When the hot flash subsided, Linny reminded herself that such worrying was pointless—with or without the procedure, she would conceive no more children anyway—and she pushed her cart to the check-out. She carried her two sacks out through the automatic doors and had to dodge out of the path of a tumbleweed that rollicked inside. It stopped by a display of small, round watermelons. The girl bagging groceries at the first register froze, a can of green beans in her hand, and looked from the tumbleweed to Linny. They shrugged at each other. It wasn’t exactly surprising, given the relentless, bullying Southwest Kansas winds, but neither had seen it happen before.
The weather had turned during her short shopping trip. Bruise-colored thunderheads encroached from the east. Her husband owed their daughter, Jacqueline, a driving lesson today. She hoped they’d decided to stay close to home, where it was likely already raining, but also that Oliver hadn’t used the weather as an excuse to put off another drive. It wasn’t fair to Jacqueline that his fear of the world should keep her immobile, too.
The old Le Sabre stuttered when she turned the key, but didn’t catch. She tried it again and again with the same result. She shouldered open the door, which had a tendency to stick, and stood on the asphalt helplessly. A fat raindrop fell on her forehead. She fetched her purse to find that she’d forgotten her cell phone at home.
“Okay,” she told no one. “I’m an adult.” She headed back toward the entrance, and a large black pickup pulled alongside her, slowing to keep with her pace. The driver’s side window rolled down. The truck was suspended or something; large gaps in the wheel wells were exposing the underside of the vehicle.
“Mrs. Nash?” the driver said. A young man’s arm and head stuck through the open window. He rested his palm on the outside of the door.

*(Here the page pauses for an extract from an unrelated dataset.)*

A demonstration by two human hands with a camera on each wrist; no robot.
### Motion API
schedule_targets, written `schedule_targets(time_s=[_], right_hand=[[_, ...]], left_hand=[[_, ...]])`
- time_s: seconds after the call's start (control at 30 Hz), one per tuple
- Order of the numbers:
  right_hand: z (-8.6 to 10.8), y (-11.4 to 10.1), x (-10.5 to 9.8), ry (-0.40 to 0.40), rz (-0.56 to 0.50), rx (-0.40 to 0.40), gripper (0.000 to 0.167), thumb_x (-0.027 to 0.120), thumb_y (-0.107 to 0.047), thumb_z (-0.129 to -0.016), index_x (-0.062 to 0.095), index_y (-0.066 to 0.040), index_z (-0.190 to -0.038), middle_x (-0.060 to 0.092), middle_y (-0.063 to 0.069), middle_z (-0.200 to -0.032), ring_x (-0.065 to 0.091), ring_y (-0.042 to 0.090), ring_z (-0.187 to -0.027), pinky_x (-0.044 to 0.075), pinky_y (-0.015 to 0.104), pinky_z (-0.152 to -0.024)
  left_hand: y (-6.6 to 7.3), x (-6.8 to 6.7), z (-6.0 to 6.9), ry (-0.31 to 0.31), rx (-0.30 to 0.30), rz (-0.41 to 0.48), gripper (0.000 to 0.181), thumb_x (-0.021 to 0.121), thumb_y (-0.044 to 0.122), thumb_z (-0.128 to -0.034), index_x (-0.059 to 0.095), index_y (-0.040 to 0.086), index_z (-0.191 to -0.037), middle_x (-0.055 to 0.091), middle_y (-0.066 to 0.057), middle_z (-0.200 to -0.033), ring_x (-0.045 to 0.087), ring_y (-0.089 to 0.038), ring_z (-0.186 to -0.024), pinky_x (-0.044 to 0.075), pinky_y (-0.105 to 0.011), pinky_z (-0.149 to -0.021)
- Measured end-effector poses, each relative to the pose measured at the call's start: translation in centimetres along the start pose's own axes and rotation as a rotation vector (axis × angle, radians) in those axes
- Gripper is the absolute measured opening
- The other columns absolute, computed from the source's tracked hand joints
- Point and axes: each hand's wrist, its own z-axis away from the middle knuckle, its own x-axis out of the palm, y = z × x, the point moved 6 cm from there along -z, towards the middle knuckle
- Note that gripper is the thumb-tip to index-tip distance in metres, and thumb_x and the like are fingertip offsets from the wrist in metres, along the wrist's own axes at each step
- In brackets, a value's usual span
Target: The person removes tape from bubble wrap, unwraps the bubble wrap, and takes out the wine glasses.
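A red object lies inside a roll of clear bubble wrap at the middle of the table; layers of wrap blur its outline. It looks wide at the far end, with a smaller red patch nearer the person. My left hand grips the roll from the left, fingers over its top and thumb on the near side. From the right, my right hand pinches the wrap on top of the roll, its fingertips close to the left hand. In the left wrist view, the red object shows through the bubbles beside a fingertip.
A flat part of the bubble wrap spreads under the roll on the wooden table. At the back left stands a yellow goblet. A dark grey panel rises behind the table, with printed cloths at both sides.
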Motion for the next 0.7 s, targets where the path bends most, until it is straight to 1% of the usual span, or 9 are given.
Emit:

She squinted, but it didn’t make the face familiar. She stopped walking, and the truck jerked to a halt.
“It’s me,” he said as she came forward to even their progress once more, “Bailey Rodger.”
Too much time passed before she made the connection. He’d been her older daughter Jules’ boyfriend when Jules died three years ago. That would make him twenty, maybe twenty-one now. She apologized, embarrassed. “You’ve grown.”
The rain fell faster, wetting her face and dotting her blouse. Under her arms there were half-moons of sweat darkening the thin cotton. She would have welcomed the shower – it was cooling her off – but she was more concerned with getting home.
“Do you need a ride?” Bailey asked. He explained that he had witnessed her car trouble and was just leaving from the feed store next door, adding that he was home for Spring Break and already his father had put him to work. Her house wasn’t very far out of his way.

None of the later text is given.